Task
All that is wanted is the exact lines from the first line of the data below through the line with "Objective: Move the", both ends included, with pictures omitted.

───── Supplied records

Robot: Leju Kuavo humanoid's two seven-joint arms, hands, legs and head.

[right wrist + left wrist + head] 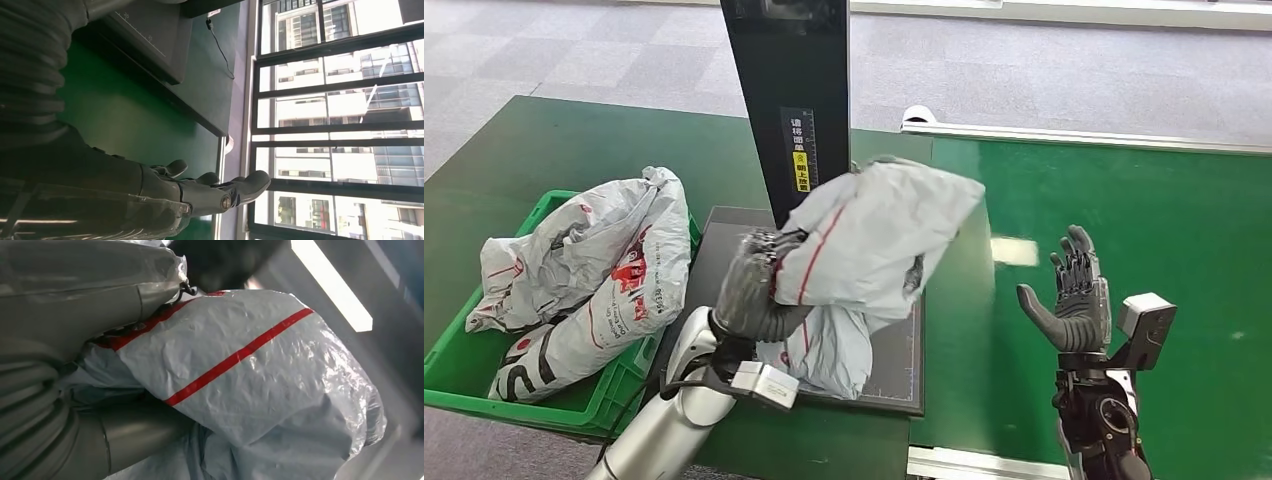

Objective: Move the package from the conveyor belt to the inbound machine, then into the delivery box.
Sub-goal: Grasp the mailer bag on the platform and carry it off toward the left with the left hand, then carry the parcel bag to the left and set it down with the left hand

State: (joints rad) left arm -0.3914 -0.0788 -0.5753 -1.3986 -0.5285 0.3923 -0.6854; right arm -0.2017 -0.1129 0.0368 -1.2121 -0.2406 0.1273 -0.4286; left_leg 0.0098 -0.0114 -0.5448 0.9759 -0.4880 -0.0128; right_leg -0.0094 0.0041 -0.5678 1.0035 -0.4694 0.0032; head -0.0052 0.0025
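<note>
The left hand (754,290) grips a grey plastic courier bag (879,240), its dark fingers curled into the crumpled film on the bag's near-left side. The bag is soft and wrinkled, with a thin red stripe running across it; in the left wrist view the glossy creased plastic (260,385) bulges out between the thick grey thumb and the fingers, two red bands crossing it. The bag hangs clear above the inbound machine's flat black platform (904,350), just in front of that machine's upright black column (789,90), which carries a yellow-and-white label.

Below the left hand, between its wrist and the platform, a second rumpled grey bag (824,350) lies on the black surface.

To the left of the left hand stands a green plastic crate (464,375) with ribbed walls, holding a heap of similar grey mailers (589,270) printed in red and black.

The right hand (1072,300) is held upright, palm facing the left hand, fingers spread apart and nothing in it. It hovers over the smooth green conveyor belt (1144,220), well apart from the held bag. In the right wrist view its fingers (210,192) stretch out straight above the green surface.
</note>
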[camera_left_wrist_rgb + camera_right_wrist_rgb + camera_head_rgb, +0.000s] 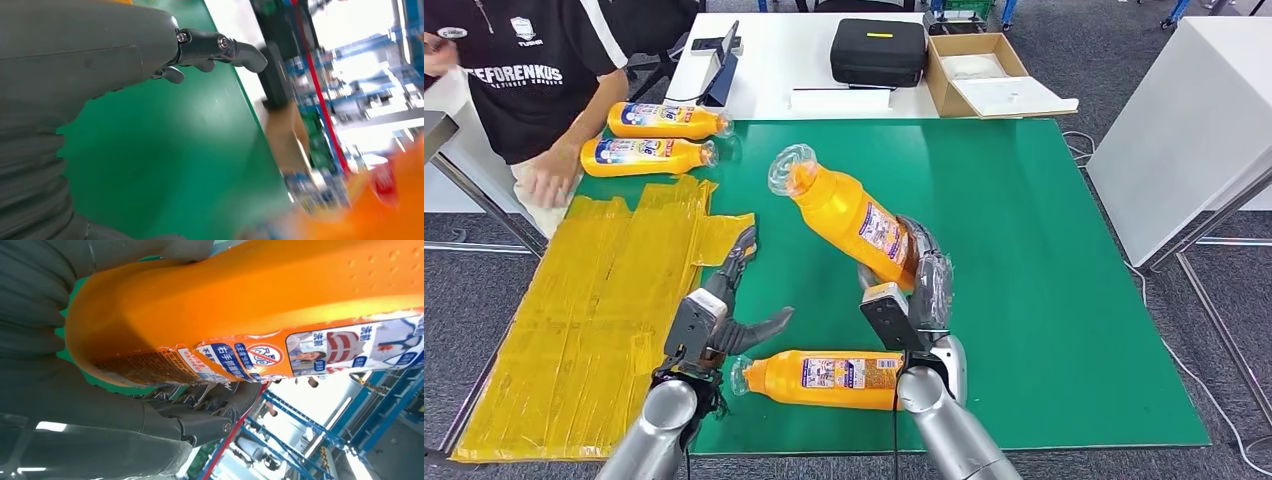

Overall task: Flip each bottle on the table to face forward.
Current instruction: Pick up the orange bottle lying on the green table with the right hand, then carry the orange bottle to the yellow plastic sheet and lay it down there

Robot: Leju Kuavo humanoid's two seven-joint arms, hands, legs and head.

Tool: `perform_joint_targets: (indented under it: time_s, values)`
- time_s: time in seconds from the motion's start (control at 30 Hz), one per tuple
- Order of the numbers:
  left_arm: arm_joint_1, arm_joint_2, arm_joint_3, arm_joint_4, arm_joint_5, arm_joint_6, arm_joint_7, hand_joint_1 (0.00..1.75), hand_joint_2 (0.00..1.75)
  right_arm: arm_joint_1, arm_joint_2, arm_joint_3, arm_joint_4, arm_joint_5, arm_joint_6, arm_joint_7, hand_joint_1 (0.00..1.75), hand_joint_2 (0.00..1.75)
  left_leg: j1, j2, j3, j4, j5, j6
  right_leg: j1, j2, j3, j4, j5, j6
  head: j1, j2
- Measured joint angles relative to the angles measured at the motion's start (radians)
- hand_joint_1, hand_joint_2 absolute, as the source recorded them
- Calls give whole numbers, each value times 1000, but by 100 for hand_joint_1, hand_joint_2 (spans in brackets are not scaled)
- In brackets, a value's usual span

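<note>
An orange bottle (849,215), tilted above the green desk (1044,300), is gripped at its base by the right hand (914,275). A second bottle (824,378) lies near the front edge, beside the left hand (724,300), fingers spread, holding nothing.

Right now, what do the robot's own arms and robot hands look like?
Both arms are smooth silver tubes. The left robot hand has a grey boxy palm, a thick grey thumb and darker jointed fingers with small silver screws at the knuckles. The right robot hand has a black block at the wrist, a thin black cable along the forearm, and clear plastic over its fingers. Up close, both wrists wear grey ribbed covers.
</note>
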Motion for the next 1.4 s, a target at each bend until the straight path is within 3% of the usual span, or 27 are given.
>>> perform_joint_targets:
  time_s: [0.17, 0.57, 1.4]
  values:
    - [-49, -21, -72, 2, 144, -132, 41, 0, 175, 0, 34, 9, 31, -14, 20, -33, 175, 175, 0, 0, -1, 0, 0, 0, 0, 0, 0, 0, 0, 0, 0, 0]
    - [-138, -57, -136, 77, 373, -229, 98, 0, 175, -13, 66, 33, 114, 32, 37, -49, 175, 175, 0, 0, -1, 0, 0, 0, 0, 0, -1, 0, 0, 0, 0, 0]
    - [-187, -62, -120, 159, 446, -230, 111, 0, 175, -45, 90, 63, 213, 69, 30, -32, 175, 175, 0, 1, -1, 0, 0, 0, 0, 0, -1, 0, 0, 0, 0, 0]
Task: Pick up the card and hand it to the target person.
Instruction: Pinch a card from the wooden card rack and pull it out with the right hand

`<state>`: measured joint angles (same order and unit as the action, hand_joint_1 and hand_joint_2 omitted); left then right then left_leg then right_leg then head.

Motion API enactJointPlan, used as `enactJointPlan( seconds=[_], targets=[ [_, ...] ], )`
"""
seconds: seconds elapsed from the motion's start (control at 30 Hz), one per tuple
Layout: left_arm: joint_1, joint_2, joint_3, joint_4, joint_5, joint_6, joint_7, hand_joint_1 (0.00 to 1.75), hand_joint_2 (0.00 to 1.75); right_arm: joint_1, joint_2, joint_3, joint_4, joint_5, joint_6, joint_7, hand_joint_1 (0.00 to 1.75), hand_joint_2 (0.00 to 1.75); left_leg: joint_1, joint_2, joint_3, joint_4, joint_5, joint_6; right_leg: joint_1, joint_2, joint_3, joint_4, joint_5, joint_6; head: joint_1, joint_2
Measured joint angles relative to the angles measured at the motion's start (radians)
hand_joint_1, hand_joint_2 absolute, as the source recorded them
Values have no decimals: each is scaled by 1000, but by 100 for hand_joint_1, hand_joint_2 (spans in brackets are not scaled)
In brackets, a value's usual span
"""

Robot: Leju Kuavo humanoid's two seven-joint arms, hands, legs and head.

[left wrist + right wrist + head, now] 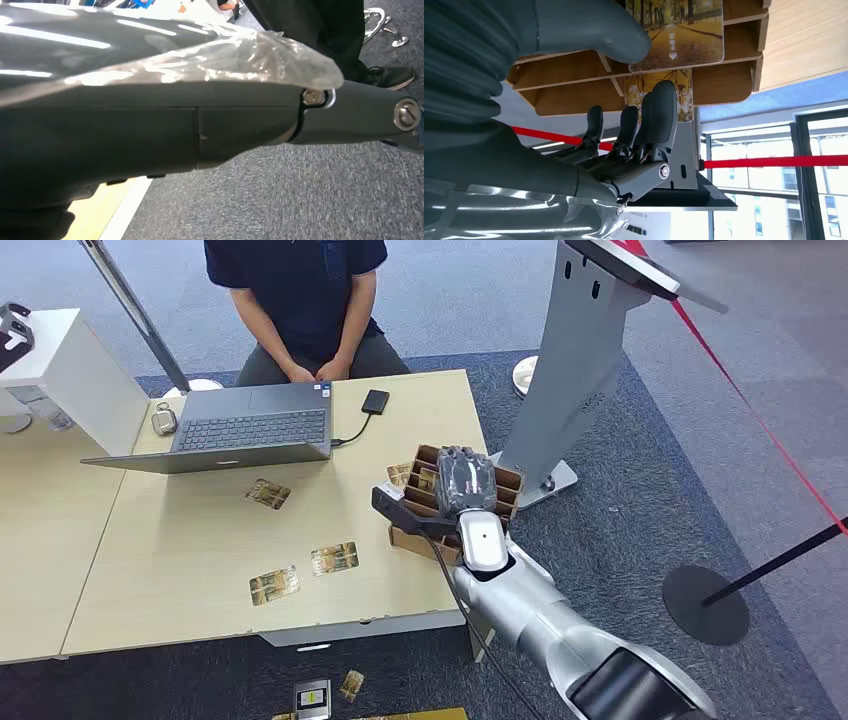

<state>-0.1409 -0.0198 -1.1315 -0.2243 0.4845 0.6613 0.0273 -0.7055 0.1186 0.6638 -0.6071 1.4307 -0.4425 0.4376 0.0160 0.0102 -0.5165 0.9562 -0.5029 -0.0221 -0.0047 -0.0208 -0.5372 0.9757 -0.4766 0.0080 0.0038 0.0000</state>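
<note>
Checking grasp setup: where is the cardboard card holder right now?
In the head view, the cardboard card holder sits at the table's right edge, under the right robot hand, right of the laptop.

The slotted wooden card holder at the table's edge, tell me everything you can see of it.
The card holder is a brown rack of thin wood or fibreboard, split by dividers into open slots. It sits at the right edge of the light wooden table, near the corner. Cards printed with a yellow tree-lined avenue stand in its slots. The right hand is over it; in the right wrist view the thumb lies by one card and the fingers by another. Whether a card is gripped cannot be told.
</note>
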Motion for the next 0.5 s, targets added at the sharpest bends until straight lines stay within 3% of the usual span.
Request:
enactJointPlan(
  seconds=[0.5],
  targets=[
    [1,0,0,0,-3,1,0,0,0,-3,8,3,29,9,28,-1,98,175,0,0,0,0,0,0,0,0,0,0,0,0,0,0]
  ],
)
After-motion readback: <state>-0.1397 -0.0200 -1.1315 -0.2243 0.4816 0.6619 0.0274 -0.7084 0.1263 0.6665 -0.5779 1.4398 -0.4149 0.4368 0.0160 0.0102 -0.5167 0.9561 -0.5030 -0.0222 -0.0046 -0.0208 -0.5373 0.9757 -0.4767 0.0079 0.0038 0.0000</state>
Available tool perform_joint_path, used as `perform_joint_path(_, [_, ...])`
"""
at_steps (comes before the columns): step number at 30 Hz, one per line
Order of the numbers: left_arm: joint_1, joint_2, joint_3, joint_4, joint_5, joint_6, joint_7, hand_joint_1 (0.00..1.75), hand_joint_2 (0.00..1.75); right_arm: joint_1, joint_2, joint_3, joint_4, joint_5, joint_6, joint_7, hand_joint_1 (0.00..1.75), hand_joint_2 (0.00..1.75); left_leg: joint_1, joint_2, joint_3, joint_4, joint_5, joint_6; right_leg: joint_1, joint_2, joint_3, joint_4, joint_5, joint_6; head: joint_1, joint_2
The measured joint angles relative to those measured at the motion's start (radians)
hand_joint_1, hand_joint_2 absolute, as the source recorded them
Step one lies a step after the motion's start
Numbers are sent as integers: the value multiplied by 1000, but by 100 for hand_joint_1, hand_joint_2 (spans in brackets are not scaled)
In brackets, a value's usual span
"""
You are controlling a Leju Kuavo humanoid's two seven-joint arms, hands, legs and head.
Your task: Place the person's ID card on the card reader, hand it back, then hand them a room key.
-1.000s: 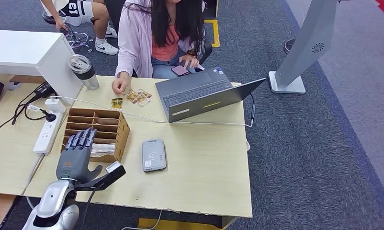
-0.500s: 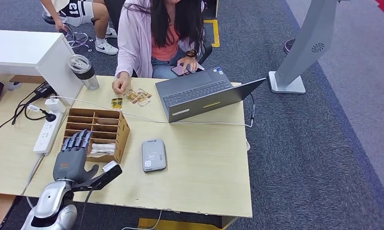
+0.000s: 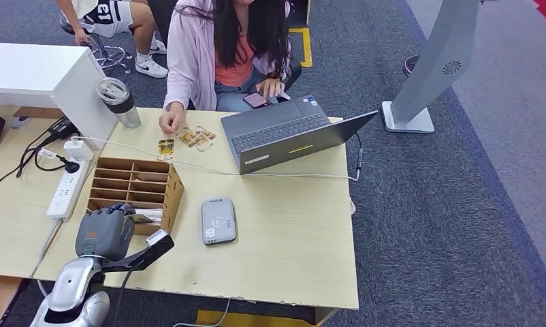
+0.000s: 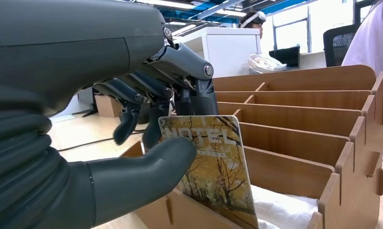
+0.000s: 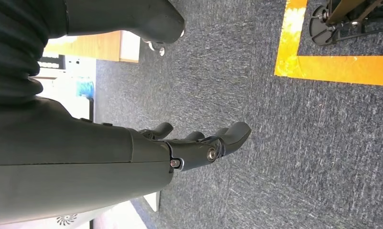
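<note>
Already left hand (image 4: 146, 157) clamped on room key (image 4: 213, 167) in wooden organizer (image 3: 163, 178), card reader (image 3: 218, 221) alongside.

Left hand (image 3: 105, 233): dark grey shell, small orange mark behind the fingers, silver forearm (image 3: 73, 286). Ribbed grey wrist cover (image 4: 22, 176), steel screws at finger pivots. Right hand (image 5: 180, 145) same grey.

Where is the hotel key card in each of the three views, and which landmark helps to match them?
Head view: key card is a pale sliver at the left hand, in the near row of the wooden organizer.
Left wrist view: key card at centre, pinched between thumb and fingers.
Right wrist view: not in it.
Shared landmark: the wooden organizer.
</note>
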Motion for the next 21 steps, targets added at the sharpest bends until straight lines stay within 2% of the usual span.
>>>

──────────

Response area
Robot: Leju Kuavo humanoid's two seven-joint arms, hands, legs and head.

[right wrist + left wrist + head] 

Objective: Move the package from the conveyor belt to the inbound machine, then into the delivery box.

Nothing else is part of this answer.